Find how many lines in this data contain the string "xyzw". Respond with only that number.

*** RECORDS TO USE

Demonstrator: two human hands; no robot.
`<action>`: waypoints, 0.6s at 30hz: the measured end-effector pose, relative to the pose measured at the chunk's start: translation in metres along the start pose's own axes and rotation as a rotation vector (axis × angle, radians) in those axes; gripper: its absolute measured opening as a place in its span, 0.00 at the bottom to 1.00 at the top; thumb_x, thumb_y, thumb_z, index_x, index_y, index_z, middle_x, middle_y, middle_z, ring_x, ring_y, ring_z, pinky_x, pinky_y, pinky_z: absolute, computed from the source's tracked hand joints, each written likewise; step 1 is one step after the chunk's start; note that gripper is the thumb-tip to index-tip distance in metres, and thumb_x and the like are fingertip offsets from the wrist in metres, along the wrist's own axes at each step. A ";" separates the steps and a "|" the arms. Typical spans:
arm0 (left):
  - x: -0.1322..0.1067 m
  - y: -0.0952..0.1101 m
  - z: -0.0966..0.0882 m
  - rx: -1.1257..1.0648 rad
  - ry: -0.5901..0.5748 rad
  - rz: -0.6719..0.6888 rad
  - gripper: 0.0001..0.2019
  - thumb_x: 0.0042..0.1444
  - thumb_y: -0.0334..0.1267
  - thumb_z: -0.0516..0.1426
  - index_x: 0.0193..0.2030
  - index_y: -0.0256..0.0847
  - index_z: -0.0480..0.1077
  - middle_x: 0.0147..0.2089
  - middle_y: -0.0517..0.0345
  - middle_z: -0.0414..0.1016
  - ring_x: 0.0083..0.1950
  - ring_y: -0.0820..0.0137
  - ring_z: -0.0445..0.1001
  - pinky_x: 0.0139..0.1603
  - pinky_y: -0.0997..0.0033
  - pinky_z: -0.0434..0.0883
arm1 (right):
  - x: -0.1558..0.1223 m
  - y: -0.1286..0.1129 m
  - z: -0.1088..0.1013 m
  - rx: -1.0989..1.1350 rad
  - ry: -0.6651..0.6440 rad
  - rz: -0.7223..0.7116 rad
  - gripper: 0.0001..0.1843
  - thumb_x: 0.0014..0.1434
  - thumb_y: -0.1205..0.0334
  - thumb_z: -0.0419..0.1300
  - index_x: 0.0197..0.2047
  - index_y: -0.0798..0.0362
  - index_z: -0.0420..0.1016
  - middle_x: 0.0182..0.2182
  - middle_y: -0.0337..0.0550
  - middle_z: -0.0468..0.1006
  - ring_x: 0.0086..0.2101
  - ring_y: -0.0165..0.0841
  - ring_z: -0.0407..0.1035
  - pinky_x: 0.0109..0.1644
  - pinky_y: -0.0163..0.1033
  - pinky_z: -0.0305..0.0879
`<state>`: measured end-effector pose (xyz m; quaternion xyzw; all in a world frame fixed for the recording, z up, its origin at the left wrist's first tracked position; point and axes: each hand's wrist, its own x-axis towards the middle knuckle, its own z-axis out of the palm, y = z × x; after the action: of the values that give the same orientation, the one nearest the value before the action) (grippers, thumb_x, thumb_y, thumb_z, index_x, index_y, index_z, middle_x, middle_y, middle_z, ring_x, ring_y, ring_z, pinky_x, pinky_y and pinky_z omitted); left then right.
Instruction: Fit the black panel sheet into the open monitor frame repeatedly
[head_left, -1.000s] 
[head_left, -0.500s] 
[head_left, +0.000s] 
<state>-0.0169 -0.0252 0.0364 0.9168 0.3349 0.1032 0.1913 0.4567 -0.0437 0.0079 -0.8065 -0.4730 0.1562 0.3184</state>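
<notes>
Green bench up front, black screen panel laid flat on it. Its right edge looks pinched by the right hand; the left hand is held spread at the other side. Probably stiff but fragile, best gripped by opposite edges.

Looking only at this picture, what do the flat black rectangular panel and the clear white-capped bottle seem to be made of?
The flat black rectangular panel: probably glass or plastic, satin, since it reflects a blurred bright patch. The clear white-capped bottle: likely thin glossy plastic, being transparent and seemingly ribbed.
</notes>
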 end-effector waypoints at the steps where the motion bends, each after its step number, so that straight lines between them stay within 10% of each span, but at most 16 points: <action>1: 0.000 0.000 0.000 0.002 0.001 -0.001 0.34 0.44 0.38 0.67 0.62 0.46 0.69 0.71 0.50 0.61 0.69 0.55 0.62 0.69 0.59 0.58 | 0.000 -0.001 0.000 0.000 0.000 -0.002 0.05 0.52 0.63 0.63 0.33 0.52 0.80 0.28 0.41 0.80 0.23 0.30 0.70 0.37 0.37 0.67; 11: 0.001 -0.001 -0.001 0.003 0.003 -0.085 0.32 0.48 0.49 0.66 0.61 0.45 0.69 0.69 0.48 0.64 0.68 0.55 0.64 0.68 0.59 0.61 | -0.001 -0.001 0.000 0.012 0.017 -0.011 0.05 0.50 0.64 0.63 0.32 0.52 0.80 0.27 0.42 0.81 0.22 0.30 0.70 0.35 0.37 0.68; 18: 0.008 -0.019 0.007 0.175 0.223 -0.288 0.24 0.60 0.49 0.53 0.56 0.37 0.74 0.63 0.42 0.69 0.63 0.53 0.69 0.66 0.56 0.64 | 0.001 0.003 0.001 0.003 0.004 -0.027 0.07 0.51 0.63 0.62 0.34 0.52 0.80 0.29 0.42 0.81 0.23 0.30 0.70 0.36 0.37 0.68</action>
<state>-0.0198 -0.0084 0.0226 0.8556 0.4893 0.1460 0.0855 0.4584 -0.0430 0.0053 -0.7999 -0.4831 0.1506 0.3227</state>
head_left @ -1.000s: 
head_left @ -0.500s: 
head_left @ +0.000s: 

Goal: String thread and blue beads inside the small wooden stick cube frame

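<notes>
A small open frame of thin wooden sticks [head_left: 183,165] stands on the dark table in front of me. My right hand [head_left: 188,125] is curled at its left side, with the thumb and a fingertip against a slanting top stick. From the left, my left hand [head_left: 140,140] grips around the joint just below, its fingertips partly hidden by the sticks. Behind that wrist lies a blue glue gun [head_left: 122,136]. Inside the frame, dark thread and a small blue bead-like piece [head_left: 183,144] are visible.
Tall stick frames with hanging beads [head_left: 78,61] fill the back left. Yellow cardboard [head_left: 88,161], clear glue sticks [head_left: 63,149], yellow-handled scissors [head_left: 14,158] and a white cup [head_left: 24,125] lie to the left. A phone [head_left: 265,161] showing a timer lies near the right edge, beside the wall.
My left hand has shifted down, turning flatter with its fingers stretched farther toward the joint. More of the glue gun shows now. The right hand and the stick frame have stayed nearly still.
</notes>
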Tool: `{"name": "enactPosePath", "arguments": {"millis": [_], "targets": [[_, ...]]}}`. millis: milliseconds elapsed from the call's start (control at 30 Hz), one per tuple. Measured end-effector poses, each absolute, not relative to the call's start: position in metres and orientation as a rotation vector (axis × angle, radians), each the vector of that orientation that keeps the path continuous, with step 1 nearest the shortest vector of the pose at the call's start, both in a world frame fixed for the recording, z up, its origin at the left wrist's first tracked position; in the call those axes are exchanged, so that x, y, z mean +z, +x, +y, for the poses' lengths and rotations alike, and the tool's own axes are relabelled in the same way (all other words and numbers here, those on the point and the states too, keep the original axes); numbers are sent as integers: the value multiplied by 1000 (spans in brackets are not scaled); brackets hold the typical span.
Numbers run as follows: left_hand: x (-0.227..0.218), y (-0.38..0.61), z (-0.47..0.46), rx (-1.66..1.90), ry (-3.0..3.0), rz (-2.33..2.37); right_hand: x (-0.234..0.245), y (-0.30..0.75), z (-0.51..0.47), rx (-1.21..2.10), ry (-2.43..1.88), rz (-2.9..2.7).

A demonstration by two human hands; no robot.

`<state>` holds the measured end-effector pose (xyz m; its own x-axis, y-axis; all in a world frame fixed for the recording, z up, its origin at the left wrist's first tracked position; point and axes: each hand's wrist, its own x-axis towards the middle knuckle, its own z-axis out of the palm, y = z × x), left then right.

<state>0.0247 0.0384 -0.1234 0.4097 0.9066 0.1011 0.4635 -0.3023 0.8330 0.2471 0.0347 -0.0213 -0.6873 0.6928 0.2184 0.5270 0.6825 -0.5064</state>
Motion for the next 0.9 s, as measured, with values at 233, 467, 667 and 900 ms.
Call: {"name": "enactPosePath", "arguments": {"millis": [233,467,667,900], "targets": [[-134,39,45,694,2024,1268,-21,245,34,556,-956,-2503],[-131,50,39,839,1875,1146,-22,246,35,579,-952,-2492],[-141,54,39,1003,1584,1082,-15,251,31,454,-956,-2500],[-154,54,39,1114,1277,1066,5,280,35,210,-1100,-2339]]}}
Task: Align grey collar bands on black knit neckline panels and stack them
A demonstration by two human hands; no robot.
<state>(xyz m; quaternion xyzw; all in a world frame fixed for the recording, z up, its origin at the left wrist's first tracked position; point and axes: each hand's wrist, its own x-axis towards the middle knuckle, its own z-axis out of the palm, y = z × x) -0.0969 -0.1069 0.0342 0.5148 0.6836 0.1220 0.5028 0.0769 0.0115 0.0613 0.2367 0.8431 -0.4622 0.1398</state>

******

RESULT OF THIS TASK:
2